The one business I found online that claimed to be able to repair the seat’s black box never returned my email. How would all the TV shows that find and restore old cars even get off the ground if Wayne Carini couldn’t even adjust the driver’s seat enough to be able to climb in and roll the thing onto the flatbed? Will electronic black boxes of the future found in desert junk yards plug into ancient wiring harnesses and work after a little beadblasting and powdercoating? Can you powdercoat plastic?

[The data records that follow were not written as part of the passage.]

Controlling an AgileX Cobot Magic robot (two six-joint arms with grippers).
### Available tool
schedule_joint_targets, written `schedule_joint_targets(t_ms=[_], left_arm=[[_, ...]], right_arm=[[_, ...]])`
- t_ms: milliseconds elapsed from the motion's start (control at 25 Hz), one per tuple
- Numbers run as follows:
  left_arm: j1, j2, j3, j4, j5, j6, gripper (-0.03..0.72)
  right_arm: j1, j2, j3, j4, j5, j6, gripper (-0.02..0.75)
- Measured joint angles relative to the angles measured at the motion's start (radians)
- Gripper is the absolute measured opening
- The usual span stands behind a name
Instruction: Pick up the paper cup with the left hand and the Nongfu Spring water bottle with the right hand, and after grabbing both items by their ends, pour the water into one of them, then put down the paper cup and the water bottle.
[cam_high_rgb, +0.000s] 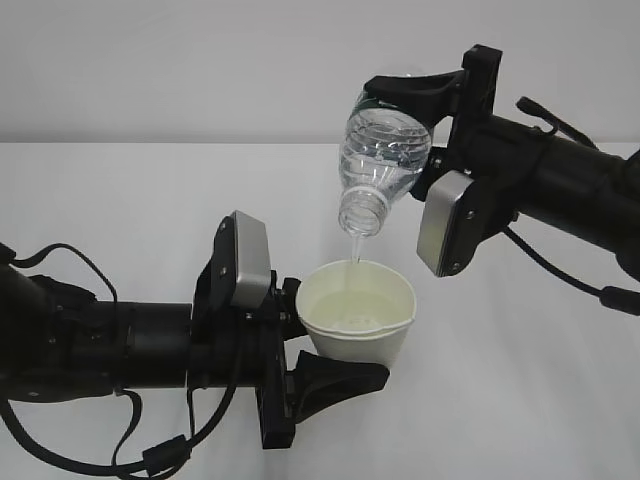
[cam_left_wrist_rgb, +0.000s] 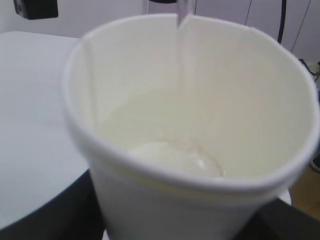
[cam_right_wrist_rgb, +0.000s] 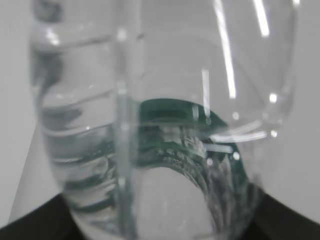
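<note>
A: Pouring now. Water (cam_high_rgb: 354, 246) falling in a thin stream from the mouth of the Nongfu Spring water bottle (cam_high_rgb: 381, 160) into the paper cup (cam_high_rgb: 358, 322) directly beneath.

B: Grips?

A: Right hand (cam_high_rgb: 425, 135) clamping the bottle near its base end, with the body and neck hanging below and to the left of that gripper. Left hand (cam_high_rgb: 312, 337) pinching the cup across its side wall, cup sitting just ahead of those fingers, both held up off the white table (cam_high_rgb: 120, 200).

B: Bottle axis?

A: Steeply tilted, mouth pointing down and slightly toward the cup, base up by the right gripper. Neck opening hovering above the cup rim, apart from it, roughly over the far half of the opening.

B: Cup attitude?

A: Close to upright, perhaps leaning a touch. Holding a shallow pool already, seen through the left wrist view, with the stream entering near the far wall.

B: Critical relation next?

A: Probably keeping the mouth over the rim while tipping back upright. Cup lying below and left of the right gripper, so swinging the neck up and right likely ends the pour cleanly.

B: Remaining water?

A: Hard to judge; some visible inside the ribbed body in the right wrist view.
</note>
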Motion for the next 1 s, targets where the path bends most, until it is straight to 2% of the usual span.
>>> schedule_joint_targets(t_ms=[1000], left_arm=[[0.0,0.0,0.0,0.0,0.002,0.0,0.453]], right_arm=[[0.0,0.0,0.0,0.0,-0.023,-0.004,0.438]])
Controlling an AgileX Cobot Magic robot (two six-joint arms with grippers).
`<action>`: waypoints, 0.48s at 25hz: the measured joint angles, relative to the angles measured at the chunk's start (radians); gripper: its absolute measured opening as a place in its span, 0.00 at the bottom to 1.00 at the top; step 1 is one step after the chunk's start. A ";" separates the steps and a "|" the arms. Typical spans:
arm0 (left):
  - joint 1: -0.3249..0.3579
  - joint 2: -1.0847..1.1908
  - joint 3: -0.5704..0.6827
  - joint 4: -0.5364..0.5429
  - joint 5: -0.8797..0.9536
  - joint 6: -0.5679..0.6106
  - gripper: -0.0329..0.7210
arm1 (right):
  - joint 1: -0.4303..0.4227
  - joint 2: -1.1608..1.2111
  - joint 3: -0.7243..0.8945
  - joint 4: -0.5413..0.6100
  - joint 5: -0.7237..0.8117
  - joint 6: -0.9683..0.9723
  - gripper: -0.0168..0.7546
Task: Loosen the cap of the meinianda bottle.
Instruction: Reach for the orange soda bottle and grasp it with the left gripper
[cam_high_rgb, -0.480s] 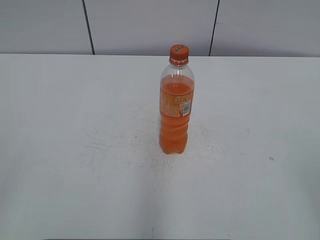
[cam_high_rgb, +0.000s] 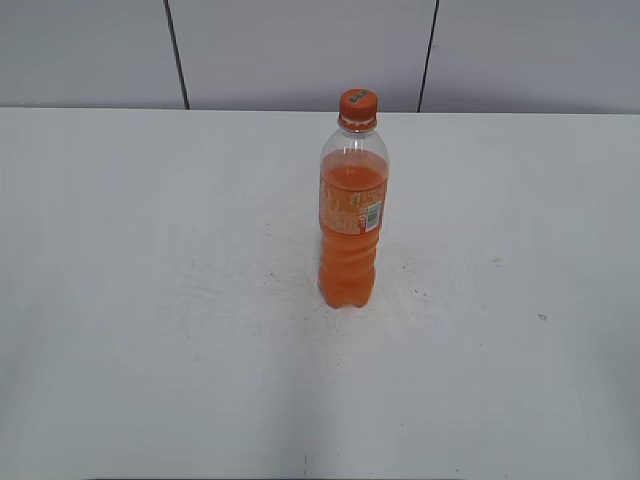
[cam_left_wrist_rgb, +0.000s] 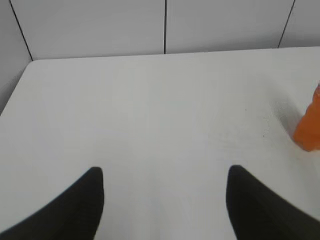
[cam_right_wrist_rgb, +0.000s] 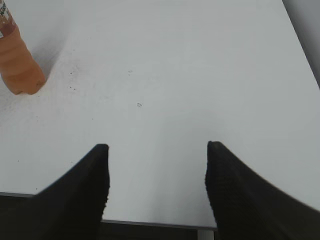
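Orange soda is seen filling most of one slim clear bottle (cam_high_rgb: 349, 225), which is stood upright a little right of the middle of the white worktop (cam_high_rgb: 150, 300), towards its far half. One small round orange cap (cam_high_rgb: 358, 105) is seated on the neck, with a light mark on its top, and one orange label with a white barcode patch is wrapped around the upper body. No second bottle or cap is counted in any view.

Two hands are counted, one per wrist view, and neither is seen in the exterior view. The left hand (cam_left_wrist_rgb: 165, 205) is held spread above bare worktop, its two dark fingers (cam_left_wrist_rgb: 75, 210) set well apart with nothing between them; only the orange base of the bottle (cam_left_wrist_rgb: 309, 125) is caught at the right edge of that view, well apart from the fingers. The right hand (cam_right_wrist_rgb: 156, 190) is likewise held spread (two dark fingers (cam_right_wrist_rgb: 240, 195), empty gap) near the front edge of the worktop, and the lower part of the bottle (cam_right_wrist_rgb: 17, 62) is seen at the upper left of that view, again well apart. A few small dark specks are scattered on the worktop around the bottle's base. Pale wall panels (cam_high_rgb: 300, 50) with dark seams are seen behind the worktop.
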 joint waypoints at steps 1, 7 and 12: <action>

Then again, when Earth is called Bezosville® 20 years from now, it might be super-easy to get one-hour delivery on a controller for the Aprilia Dynamic Damping unit on your ’15 Caponord Rally. Maybe there’ll be an aerosol spray that restores dead black boxes instantly?

I know you know where I’m going with all this: I dig all the electronics on the new motorcycles, especially Traction Control(!) and ABS, but I can’t help worry who’s going to keep all this stuff in stock as it changes from year to year, when it goes the way of all electrons. Which it will, as everything electronic sealed in a black plastic box eventually, inevitably does. Jaguar is not a big seller of cars, but I’m going to bet they sold more XJ6s than Ducati will sell Multistrada S’s. I am worried that little Billy might someday master the fork seal driver and the eternal mysteries of the cartridge fork, only to have it all come to naught when he can’t find the right Skyhook control module for his 2014 Multistrada 20 years from now. Will there be a work-around? Will a cottage industry spring up to repair or manufacture new modules?

For now, I am thankful I don’t know how to weld: You know important structural things would start cracking all around me if I did. Sometimes I can relate to the old Bob Seger lyric: Wish I didn’t know now what I didn’t know then.

Any old business? Only this. A column or two ago, I went off a little about how widely divergent different people’s opinions of the same motorcycle can be, specifically after the Yamaha R1M won both big U.S. print magazines’ superbike comparos. We MOrons tested the non-M R1, minus the electronic suspension and some other things, and ranked it mid-pack overall in our six-superbike shootout. Anyway, it got me curious, and I checked with our Yamaha PR person as to how many R1Ms will be imported to the USA? The official word is “less than 500 for the U.S. market,” which are already sold out.

One big magazine named the base R1 its “Motorcycle of the Year,” while the other picked the R1M as one of its Ten Best. Well, they’re great motorcycles, and congratulations to Yamaha and to the fewer than 500 Americans who snagged one of the $21,990 “M”s. But I think we’re all proud of our Motorcycle of the Year pick here at MO, where we’ve been attempting to keep it somewhat real since 1994: The Indian Scout. Rock on.